> [EXERCISE] Using the records below, count the lines with "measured" in them. Give the number only.

> [Items from a dataset]
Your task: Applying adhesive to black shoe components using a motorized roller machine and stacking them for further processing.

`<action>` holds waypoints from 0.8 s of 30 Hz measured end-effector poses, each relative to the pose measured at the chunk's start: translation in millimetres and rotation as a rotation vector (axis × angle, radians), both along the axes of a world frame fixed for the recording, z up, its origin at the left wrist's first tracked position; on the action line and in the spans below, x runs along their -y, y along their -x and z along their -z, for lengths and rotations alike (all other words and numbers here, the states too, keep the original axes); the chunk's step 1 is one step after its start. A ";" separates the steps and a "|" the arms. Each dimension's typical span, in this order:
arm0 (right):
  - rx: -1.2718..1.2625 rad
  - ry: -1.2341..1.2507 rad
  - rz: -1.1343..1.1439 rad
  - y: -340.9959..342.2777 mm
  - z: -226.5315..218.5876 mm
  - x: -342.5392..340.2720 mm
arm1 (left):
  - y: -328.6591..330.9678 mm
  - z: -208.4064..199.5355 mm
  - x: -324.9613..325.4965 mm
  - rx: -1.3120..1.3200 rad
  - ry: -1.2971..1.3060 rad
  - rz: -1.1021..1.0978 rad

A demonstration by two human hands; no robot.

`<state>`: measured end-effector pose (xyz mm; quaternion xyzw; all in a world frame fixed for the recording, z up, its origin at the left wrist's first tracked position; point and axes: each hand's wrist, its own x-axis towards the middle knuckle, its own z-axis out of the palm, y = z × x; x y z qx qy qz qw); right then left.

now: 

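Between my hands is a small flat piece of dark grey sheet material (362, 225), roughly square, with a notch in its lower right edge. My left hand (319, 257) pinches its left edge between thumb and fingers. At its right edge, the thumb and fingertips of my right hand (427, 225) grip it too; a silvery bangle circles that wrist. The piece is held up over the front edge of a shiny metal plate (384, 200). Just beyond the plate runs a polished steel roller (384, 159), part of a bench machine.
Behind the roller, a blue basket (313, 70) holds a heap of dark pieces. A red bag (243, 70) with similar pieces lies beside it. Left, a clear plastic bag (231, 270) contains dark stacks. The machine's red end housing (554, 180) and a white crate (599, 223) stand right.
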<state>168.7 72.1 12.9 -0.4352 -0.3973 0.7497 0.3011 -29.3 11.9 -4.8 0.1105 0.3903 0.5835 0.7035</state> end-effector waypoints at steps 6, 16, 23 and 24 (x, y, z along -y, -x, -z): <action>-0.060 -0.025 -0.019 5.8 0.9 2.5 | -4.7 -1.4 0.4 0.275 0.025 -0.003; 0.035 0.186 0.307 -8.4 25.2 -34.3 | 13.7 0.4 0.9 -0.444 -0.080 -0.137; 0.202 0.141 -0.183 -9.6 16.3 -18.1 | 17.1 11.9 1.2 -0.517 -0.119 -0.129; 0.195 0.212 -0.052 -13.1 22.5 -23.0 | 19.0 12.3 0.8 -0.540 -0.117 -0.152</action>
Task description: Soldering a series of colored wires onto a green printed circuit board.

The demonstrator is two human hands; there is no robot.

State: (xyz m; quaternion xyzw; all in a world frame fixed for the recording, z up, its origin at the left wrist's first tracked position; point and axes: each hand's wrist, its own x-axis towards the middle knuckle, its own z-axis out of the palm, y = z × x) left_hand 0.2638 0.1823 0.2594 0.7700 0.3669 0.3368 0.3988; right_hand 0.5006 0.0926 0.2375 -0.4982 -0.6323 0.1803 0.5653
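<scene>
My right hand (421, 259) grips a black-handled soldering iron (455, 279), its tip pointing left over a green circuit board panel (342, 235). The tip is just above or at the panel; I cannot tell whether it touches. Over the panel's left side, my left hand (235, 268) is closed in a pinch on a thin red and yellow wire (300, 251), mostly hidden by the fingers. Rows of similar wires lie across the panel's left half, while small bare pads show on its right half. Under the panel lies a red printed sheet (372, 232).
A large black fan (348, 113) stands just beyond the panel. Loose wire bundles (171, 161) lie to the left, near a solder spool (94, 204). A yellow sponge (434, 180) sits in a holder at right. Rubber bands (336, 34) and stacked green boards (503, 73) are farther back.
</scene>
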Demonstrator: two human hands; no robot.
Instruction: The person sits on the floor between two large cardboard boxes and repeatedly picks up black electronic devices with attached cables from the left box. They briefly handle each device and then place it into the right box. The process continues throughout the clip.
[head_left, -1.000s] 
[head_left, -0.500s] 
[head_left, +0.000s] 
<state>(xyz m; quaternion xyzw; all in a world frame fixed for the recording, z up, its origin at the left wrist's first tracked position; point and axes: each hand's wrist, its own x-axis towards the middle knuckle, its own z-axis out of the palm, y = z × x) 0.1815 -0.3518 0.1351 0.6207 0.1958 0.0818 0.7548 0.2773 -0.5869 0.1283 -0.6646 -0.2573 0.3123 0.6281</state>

> [EXERCISE RESULT] 2